You're wrapping up an engagement where you uploaded webshells and created test accounts. What must you do?
Short answer
Professional engagements end with full cleanup and an artifact inventory, so you don't leave new attack surface or muddy the client's environment. Leaving shells or accounts for the client to find is negligent and dangerous — a real attacker could reuse them. Keeping a backdoor 'for next time' is unethical and likely illegal. Deleting your own activity logs destroys the audit trail the client needs to validate the test and reconstruct what you did.
Everything you plant during a test — webshells, accounts, scheduled tasks, uploaded tools, config changes — is new attack surface. Leaving any of it behind makes the client less secure than before you arrived, the opposite of the engagement's purpose.

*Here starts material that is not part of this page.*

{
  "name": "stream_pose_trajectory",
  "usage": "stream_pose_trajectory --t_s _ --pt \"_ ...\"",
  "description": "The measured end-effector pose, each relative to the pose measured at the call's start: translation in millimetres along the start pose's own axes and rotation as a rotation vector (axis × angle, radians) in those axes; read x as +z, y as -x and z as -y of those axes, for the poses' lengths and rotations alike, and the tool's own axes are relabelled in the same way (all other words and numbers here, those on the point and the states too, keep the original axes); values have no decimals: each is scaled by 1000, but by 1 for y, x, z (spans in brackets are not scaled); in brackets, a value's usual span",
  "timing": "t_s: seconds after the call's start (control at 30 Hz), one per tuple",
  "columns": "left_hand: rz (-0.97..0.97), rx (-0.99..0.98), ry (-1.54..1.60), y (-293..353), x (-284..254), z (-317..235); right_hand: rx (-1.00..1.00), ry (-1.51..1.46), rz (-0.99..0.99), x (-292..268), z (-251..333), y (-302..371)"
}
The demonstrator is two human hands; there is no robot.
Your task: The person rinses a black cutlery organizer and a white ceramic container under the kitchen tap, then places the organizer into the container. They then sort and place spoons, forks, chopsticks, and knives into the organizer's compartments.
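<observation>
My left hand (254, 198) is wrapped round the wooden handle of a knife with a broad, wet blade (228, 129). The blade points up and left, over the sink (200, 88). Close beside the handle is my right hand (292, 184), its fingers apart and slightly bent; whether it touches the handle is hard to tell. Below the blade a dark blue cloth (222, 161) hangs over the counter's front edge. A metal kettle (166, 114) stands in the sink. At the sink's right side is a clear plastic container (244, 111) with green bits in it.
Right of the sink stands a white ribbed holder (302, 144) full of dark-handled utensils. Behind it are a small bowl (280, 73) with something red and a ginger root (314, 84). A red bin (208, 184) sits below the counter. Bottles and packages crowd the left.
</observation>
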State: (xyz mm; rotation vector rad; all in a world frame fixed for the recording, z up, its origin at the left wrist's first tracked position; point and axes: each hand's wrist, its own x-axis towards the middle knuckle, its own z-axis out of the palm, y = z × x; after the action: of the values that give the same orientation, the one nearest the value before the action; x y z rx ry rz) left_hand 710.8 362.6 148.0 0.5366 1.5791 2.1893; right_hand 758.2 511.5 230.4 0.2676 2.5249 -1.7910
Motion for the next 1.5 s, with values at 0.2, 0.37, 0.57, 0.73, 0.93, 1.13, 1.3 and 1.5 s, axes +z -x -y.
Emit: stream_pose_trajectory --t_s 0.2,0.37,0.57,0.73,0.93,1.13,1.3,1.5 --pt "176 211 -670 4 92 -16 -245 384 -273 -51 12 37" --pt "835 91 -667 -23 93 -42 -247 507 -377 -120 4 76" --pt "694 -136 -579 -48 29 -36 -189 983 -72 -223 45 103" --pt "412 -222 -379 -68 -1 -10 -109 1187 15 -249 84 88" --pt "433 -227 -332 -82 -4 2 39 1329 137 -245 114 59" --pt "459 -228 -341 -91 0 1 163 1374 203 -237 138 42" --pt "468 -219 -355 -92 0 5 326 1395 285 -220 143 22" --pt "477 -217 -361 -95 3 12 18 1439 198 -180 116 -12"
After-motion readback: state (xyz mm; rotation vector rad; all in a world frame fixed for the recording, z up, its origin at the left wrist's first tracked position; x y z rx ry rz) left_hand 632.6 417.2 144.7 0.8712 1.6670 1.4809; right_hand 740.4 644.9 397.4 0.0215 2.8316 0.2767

Why full cleanup plus an inventory is correct
Two things must happen at close-out. First, remove every artifact you created: shells, test accounts, scheduled tasks, dropped files, and any temporary configuration changes, restoring systems to their prior state. Second, hand the client a written inventory of everything you created, modified, or touched — ideally tracked live during the test so nothing is forgotten. The inventory lets the client independently verify cleanup, reconcile the changes against their own logs, and confirm nothing was missed. This is the disciplined close that distinguishes a professional from someone who just got in.

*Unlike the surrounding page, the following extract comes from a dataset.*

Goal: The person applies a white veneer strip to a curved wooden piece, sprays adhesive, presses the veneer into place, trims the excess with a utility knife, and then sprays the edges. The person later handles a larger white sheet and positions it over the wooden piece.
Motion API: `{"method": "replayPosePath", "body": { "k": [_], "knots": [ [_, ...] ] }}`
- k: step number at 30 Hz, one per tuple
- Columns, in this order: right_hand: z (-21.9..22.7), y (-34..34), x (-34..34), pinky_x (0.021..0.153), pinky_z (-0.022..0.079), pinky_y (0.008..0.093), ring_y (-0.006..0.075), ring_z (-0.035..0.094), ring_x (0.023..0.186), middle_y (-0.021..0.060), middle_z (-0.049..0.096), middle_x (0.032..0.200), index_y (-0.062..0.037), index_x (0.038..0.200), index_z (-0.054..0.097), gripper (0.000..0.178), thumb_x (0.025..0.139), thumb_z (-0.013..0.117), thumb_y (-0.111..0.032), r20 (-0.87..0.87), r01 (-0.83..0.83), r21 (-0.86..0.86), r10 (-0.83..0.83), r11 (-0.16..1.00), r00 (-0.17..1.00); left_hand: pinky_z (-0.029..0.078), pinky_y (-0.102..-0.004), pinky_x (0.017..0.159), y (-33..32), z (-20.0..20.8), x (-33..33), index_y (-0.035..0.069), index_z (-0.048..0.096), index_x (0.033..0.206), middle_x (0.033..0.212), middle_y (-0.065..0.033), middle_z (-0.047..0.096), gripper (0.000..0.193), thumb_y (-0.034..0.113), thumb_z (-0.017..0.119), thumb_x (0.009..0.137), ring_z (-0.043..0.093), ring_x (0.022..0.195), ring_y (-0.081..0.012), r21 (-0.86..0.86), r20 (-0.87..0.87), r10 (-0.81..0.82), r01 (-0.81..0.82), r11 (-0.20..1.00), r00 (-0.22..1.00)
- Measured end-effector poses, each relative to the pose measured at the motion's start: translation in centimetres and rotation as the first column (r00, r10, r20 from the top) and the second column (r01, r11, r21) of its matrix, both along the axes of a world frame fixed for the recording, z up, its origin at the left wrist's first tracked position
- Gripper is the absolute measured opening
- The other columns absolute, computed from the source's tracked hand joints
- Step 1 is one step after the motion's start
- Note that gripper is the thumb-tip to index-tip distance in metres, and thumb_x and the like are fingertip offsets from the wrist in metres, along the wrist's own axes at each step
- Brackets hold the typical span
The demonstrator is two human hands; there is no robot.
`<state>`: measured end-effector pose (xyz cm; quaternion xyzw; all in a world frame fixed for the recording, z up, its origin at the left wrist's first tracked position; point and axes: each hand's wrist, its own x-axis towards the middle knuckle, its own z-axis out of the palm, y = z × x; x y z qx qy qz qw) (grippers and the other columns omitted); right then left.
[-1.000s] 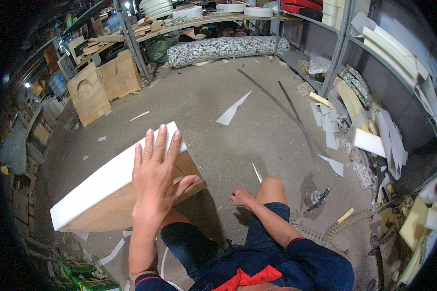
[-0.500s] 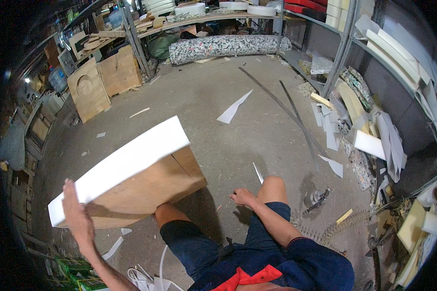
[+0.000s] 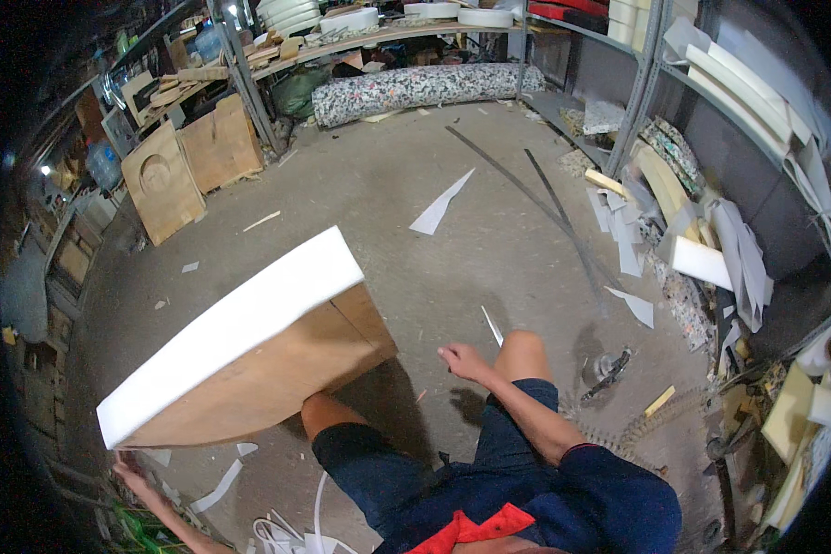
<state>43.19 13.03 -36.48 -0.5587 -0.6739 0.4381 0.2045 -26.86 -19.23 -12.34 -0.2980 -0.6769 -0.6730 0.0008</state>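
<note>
A brown wooden board stands on edge against my bent left leg, its long upper side covered by a thick strip of white foam. My left hand is low at the board's near left corner. The fingertips meet that corner and are partly hidden, so their grip does not show. Above my right thigh, my right hand is closed in a loose fist, apart from the board. Whatever it may hold is hidden. A thin white pointed piece lies on the floor just beyond my right knee.
At my right are a metal hand tool and a coiled hose. Foam offcuts crowd the right-hand shelves. A speckled foam roll lies at the back, and wooden panels lean at far left. White scraps litter the floor.
My left hand has come off the white foam's face and dropped to the board's lower left corner. The board has shifted slightly; my right hand stays almost in place.
</note>
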Motion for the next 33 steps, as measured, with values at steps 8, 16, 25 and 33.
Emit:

Why the other options are wrong
- Leave them for the client to find. This offloads your mess and your risk onto the client. A real attacker scanning the environment could discover and reuse your shell or account — you would have created a live foothold.
- Keep one backdoor for next time. Maintaining covert access after the engagement ends is unethical and, in most jurisdictions, unauthorized access — a crime. It also shatters the trust the whole relationship depends on.

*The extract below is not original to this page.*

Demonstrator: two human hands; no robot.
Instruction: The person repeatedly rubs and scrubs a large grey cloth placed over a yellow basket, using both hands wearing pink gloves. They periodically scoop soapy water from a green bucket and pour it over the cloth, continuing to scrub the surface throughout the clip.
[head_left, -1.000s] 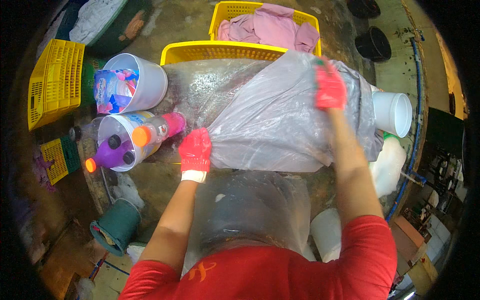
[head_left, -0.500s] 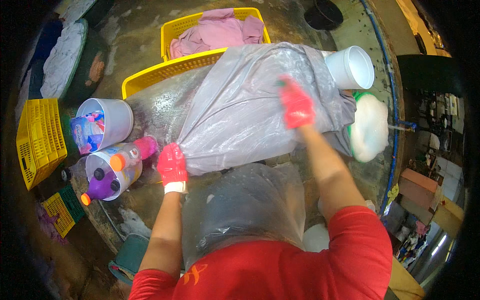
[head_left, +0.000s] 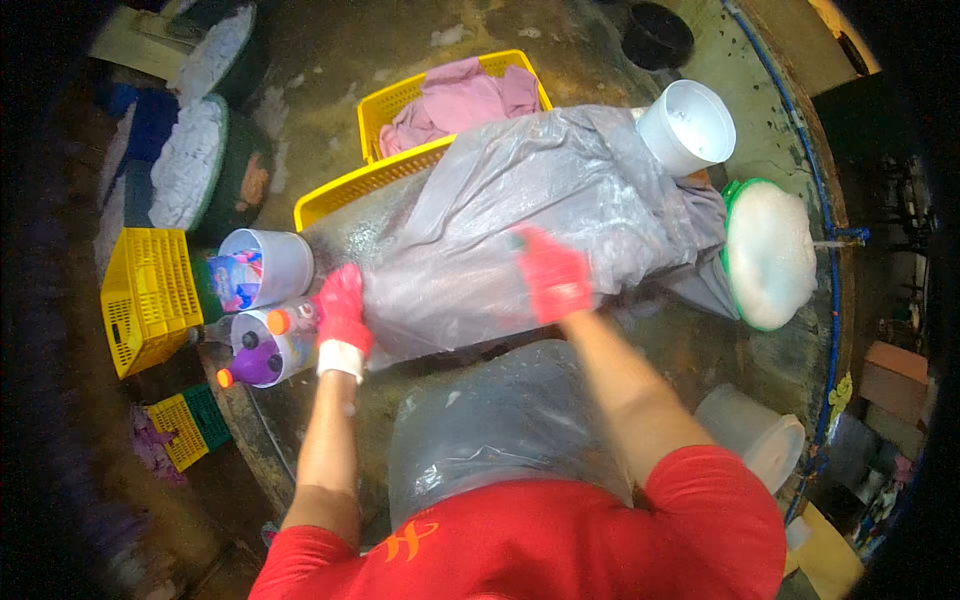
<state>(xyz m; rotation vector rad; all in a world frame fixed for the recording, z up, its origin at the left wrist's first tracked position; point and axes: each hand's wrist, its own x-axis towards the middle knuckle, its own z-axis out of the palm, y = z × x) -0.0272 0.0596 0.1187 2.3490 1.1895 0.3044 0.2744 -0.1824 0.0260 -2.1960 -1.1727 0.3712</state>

- Delete your activity logs. Your logs are part of the deliverable: they let the client correlate your activity, validate findings, and separate your actions from any real attacker's. Destroying the audit trail looks like covering your tracks and undermines the test's credibility.
What an interviewer is probing
They want operational maturity: the understanding that a test isn't done when you get access — it's done when the environment is clean and accountable. Bonus signal: tracking artifacts continuously and providing an inventory the client can verify against their telemetry.
Likely follow-ups
- How do you track artifacts during the engagement so cleanup is reliable?
- What belongs in the change inventory you hand to the client?
- Why must you preserve, not delete, your own activity logs?